What happened?
On February 26, 2018, several clients reported an issue to xMatters Client Assistance where they were unable to join conference bridges. Incoming events would initiate a conference properly, and xMatters would promptly deliver notifications via SMS or email inviting recipients to join the conference bridge. However, participants attempting to call in to a conference bridge would encounter a message indicating that an application error had occurred and could not join the conference. During the investigation, the teams discovered that the issue was affecting all voice notifications, not just those related to conference bridges.
Why did it happen?
This issue was caused by human error: during a regularly-scheduled product deployment, one of the xMatters technicians introduced an incorrect configuration change.
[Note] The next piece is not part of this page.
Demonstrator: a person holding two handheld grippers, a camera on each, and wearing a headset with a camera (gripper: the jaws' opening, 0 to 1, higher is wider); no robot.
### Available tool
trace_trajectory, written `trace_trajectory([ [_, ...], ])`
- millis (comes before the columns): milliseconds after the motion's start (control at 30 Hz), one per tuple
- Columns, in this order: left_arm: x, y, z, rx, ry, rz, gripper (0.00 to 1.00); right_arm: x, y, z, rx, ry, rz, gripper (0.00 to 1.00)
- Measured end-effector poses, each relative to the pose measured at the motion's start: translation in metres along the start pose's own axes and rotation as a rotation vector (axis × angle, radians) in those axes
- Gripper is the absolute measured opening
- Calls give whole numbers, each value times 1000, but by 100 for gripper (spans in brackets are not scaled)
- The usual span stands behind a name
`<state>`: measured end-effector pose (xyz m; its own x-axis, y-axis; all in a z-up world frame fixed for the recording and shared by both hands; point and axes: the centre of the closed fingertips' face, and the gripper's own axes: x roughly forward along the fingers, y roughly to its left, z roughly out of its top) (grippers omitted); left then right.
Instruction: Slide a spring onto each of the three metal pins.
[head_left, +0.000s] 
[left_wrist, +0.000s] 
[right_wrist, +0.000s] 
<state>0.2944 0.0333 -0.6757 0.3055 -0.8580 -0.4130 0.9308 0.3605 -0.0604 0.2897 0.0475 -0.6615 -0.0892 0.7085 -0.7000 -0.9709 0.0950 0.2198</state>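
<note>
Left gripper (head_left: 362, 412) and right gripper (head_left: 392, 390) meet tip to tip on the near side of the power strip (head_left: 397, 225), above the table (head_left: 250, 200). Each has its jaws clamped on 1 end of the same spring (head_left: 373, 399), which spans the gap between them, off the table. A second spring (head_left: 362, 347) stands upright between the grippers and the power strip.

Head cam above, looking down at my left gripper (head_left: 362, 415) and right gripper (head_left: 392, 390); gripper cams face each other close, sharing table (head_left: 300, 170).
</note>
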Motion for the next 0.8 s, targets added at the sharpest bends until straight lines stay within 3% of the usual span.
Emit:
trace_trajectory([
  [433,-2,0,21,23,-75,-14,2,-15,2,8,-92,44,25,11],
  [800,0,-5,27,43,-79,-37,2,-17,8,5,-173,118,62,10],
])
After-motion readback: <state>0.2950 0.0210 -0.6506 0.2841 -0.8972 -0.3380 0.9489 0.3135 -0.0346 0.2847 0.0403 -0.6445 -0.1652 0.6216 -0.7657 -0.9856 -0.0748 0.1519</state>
The change affected the service responsible for voice interactions, causing voice notifications and conference calls to fail and presenting application errors to end users. The nature and extent of the issue were initially concealed by a separate and unrelated issue involving voice notification delivery. Resolving the other issue first allowed the Operations and Client Assistance teams to better see and understand the issue.
How did we respond?
When Client Assistance received the initial reports of a conferencing issue, they engaged the Engineering team to investigate, believing that it was related to the existing voice-related issue. Once the teams identified that the issues were not related, they formed a separate incident response team and quickly identified the root cause affecting voice notifications and conferences. They devised a solution and immediately began deploying the fix to all clients. Once clients confirmed that they were receiving voice calls and could again call in to join a conference, the Client Assistance team notified all of the clients who had logged a support case that the service had been restored.
What are we doing to prevent it from happening again?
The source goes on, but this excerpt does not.